| |
|
|
Kadınları işe karıştırmazdı
Seksen yıldan beri 'vatansız' yaşayan Osman Ertuğrul (93), nihayet vatandaşlığa alındı ve kendisine Türk pasaportu verildi. Osman Ertuğrul en çok tartışma konusu ('Ulu Hakan' mı, 'Kızıl Sultan' mı?) olan padişahın, yani II. Abdülhamit'in torunu. Osman Ertuğrul'un fotoğraflarına ve söylediklerine bakıyorum: Nazik, centilmen, gün görmüş bir insan var karşımızda. Peki ya Cumhuriyet kuşaklarına adeta bir 'öcü' gibi tanıtılan dedesi nasıl bir insandı? Mesela Abdülhamit'in ortalama bir günü nasıl geçerdi? 'Osmanlı Bürokrasisi ve Modernleşme' adlı kitabında (İletişim Yay.) tarihçi Ali Akyıldız anlatıyor:
*** * Gün doğmadan uyanırdı. Yıkanıp apdest alır, sonra da sabah namazını kılardı. * Ardından hafif bir kahvaltı yapar. Üstüne kahve ve sigara içerdi. * Sonra selamlığa geçerdi. Saat 11:00'e dek yoğun bir biçimde çalışırdı. Hemen karar veremediği, uzmanlık isteyen bir konu olduğunda bunu bilenlere danışırdı. Örneğin tıp ve hukuk... Doktorlara ve hâkimlere müdahale edilmemesi gerektiğini söyler ve öyle de davranırdı. * Öğle yemeğini harem bölümünde yedikten sonra 15-20 dakika kadar bir divana uzanıp dinlenirdi. * Tekrar çalışmaya başlardı. Hafızası güçlüydü.
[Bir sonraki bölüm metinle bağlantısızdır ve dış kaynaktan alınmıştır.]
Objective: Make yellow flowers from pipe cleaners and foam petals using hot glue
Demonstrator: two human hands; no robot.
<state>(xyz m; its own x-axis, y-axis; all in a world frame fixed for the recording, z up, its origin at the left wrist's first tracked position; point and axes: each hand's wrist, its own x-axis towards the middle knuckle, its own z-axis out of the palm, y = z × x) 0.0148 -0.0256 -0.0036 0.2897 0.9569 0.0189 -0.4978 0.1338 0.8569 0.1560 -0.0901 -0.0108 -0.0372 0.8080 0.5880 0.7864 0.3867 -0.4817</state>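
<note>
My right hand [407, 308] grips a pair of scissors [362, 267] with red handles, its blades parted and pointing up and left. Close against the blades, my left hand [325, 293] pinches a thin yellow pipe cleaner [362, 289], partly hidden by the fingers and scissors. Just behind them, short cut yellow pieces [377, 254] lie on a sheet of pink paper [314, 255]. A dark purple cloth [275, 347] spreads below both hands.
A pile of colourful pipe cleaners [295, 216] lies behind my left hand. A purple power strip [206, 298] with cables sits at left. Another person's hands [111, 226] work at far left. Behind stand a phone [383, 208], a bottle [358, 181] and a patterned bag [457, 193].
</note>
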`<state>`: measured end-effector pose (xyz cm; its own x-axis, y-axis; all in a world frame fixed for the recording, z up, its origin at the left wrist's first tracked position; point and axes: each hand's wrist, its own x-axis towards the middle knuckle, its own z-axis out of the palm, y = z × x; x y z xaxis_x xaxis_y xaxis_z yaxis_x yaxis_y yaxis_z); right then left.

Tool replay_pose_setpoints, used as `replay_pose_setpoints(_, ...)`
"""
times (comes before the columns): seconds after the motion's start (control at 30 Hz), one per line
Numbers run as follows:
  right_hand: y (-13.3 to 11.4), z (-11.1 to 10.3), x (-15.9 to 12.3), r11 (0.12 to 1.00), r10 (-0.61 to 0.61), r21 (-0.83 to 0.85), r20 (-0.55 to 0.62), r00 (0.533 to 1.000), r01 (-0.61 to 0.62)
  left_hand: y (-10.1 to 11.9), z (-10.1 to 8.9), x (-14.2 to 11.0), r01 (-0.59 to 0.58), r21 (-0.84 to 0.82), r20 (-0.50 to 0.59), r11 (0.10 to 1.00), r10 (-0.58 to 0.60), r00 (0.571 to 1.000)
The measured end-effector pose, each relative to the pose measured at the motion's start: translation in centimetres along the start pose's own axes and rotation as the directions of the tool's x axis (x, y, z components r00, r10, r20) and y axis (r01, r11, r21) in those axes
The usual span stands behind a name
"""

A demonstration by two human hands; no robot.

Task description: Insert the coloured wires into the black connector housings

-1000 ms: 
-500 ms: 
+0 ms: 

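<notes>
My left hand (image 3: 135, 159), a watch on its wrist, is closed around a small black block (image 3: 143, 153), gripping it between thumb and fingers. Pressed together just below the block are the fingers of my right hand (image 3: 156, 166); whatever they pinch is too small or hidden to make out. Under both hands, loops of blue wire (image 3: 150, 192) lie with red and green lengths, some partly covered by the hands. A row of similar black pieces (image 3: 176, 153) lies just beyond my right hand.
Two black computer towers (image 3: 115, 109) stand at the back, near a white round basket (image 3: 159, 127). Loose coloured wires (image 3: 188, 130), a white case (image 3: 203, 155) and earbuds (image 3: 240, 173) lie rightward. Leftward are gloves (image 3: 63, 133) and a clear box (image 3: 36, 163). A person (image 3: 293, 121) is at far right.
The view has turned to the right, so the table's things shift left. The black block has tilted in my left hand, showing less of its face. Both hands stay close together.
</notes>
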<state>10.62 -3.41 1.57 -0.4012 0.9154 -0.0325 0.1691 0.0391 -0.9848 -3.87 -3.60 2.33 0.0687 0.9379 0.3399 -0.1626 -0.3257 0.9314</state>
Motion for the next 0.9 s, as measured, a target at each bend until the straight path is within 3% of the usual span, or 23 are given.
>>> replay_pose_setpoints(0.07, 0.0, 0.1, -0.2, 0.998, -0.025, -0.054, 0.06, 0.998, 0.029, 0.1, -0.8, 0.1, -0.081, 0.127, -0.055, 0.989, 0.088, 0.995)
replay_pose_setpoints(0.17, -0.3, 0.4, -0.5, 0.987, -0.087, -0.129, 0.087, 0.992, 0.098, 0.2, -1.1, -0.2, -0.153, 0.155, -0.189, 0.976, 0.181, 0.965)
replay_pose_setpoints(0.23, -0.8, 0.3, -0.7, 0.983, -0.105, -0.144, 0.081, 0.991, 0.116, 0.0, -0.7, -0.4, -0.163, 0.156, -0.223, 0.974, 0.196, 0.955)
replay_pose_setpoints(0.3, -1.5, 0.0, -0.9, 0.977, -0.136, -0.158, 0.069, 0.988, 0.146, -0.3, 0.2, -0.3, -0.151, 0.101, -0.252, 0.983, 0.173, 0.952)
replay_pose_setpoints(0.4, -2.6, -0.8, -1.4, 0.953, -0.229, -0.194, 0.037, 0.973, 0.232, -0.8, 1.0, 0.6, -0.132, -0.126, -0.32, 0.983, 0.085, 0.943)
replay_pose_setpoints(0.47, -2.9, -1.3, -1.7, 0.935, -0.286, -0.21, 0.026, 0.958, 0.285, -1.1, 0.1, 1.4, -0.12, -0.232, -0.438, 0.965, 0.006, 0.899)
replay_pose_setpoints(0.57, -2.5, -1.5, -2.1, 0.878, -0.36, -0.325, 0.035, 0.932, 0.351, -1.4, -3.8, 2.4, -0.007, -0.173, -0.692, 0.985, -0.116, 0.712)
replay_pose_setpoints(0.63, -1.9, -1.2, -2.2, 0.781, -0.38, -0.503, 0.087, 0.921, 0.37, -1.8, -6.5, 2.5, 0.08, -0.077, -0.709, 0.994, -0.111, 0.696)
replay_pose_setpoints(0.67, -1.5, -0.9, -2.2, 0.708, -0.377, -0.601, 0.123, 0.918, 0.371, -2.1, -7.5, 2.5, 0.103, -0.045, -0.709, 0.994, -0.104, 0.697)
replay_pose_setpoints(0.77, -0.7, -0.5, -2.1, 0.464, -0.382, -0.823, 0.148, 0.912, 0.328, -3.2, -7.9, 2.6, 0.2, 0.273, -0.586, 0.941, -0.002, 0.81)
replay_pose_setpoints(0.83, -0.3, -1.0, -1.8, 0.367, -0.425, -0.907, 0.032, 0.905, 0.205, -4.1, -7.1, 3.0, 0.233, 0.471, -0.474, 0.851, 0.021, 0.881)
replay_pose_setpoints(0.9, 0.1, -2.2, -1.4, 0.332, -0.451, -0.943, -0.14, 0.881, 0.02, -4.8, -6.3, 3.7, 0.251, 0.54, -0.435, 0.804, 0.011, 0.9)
Kolay kül yutmazdı. Verdiği emri ve kararı takip ederdi. Saray kadınlarını işe karıştırmazdı. * İşler yoğun değilse yatsı namazından sonra uyurdu. Eğer yoğunsa gece yarılarına dek çalışırdı. * İşi çok değilse akşam bahçede yürüyüş yapar, bazen de hareme geçip kızlarının piyano çalışını dinlerdi. * Müzik, tiyatro ve operayı severdi. Batı müziğini tercih ederdi. Kendi tabiriyle 'ağır' (Klasik Türk Müziği'ni kastediyor) parçalardan hoşlanmazdı. Kızlarının icra ettiği İspanyol bale ve danslarını izlerdi. * Yıldız Sarayı'nda biri yazlık, diğeri kışlık, iki tiyatro vardı. Avrupa'dan turne için gelen toplulukları buraya davet edip seyrederdi. * En büyük zevki marangozluktu. Özel dairesinin yanında, içinde her türlü aletin bulunduğu bir atölye vardı. Bu işte çok yetenekliydi. Zihinsel yorgunluğunu burada çalışarak atardı. * Uyumadan önce özel hizmetkârları ona, yatağının kenarındaki paravanın ardından polisiyeler ve cinayet romanları okurdu.
*** Nasıl? Gayet 'normal' hatta 'sıradan' bir insanın yaşama biçimi gibi değil mi? Bugün olsa Abdülhamit herhalde uyumudan önce 'Da Vinci Şifresi'ni filan okuturdu.